Il breve film, che realizzammo quell’anno, fu il primo sull’argomento. E’ stato tratto dal racconto di Giacomo Debenedetti “16 Ottobre 1943”. Dura solo 11 minuti ma sono molto intensi in quanto fu girato non con attori ma con membri della Comunità che si sono prestati ad interpretare silenziosamente gli eventi di cui molti erano stati anche testimoni. E fu grazie all’interessamento di rav Toaff e di mio padre, Simone Piperno, che riuscimmo a realizzarlo nei luoghi stessi in cui avvenne la razzia: la raccolta dell’oro presso gli uffici della Comunità, la sveglia all’alba negli interni di quelle stesse case, la pioggia sui sampietrini … tutto era molto realistico. Credo che sia questo uno dei motivi che rendono il film, ancora oggi, molto potente. Al girato, aggiungemmo immagini di repertorio mentre la voce narrante di Arnoldo Foà leggeva le parole scritte da Debenedetti ad appena un anno dagli avvenimenti, tra il settembre e il novembre del 1944.Copertina della prima edizione del racconto del saggio-racconto di Giacomo Debenedetti Il regista era Ansano Giannarelli, Domenico (Mino) Argentieri lo sceneggiatore, la musica era di Sergio Liberovici e la fotografia di un esordiante Marcello Gatti che, per questo film, ebbe il suo primo Nastro d’argento alla fotografia, assegnato dal Sindacato giornalisti cinematografici.

Che accoglienza ebbe?

Il film piacque molto, ebbe il Premio di Qualità dell’allora Ministero dello Spettacolo ma, all’epoca, la diffusione passava attraverso i festival (Festival dei popoli di Firenze) e nelle sale cinematografiche dove, però, un film breve veniva associato, prima o dopo, ad un lungometraggio. Spesso gli esercenti ne dichiaravano la proiezione e poi la sostituivano con pubblicità di altro. Sono dovuti passare molti anni finché, in Italia, diventasse uno dei film consigliati per le attività legate alla Memoria, specialmente nelle scuole, dove spesso vado anche come Testimone.
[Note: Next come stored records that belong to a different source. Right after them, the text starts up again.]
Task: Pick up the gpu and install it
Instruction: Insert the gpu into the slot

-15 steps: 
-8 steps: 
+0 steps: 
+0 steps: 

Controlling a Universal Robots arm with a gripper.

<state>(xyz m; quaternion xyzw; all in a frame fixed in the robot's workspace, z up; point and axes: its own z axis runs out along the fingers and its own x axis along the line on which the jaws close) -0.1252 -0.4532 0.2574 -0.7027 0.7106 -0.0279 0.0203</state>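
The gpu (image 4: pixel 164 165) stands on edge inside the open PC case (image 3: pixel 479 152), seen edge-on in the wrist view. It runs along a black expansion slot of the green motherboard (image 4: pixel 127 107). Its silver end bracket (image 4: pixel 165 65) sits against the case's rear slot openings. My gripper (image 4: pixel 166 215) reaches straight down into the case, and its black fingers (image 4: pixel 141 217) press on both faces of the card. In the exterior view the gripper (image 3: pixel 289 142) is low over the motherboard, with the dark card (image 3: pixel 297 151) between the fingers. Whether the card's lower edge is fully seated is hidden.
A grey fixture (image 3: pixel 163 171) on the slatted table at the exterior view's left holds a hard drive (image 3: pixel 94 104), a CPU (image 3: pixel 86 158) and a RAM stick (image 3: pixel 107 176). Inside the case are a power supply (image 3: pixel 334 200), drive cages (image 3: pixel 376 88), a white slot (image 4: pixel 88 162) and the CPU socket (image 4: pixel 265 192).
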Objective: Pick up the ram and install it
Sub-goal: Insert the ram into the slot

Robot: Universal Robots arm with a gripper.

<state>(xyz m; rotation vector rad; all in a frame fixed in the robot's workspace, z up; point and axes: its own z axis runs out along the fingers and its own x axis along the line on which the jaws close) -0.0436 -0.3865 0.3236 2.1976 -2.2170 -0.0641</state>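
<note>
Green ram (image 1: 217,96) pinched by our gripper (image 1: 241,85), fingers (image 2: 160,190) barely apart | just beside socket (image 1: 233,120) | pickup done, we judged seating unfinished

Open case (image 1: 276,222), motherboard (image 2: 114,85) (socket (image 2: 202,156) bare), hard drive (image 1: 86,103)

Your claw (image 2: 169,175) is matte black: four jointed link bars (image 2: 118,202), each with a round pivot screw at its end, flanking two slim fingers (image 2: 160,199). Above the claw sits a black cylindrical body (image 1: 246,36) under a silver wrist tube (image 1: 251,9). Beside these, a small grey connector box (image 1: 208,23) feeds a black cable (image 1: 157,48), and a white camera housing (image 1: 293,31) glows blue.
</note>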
Perché hai deciso che il tuo primo film avesse questo tema, in un periodo in cui, in qualche modo, si tendeva o non parlare dello sterminio, teorizzando quasi la rimozione di questo, temendo anche di traumatizzare il pubblico. E’ stato difficile parlarne?

Semplicemente perché quello che era successo il 16 ottobre faceva parte della mia esperienza, ero piccola ma la fuga (poco prima di quella data) e tutto quello che è successo dopo erano, e sono, ben presenti nella mia memoria. Durante tutta la mia vita mi sono sempre occupata di cinema di ricerca, di memoria, contestualizzando le narrazioni all’interno della Storia. Anche negli anni successivi ho prodotto (talvolta anche interpretando) film e docu-film in cui l’esperienza ebraica è centrale. Ad esempio, “Donna d’ombra” (1989) con regia e sceneggiatura di Luigi Faccini, oppure “Il Pane della memoria” (2008) su Pitigliano e la sua comunità ebraica. E ancora, “Diaspora” di largo respiro storico e familiare (2017) o la storia – recuperata sempre da L. Faccini – di “Rudolf Jacobs, l’uomo che nacque morendo”, l’ufficiale tedesco che prima diserta e poi morirà partigiano (2011).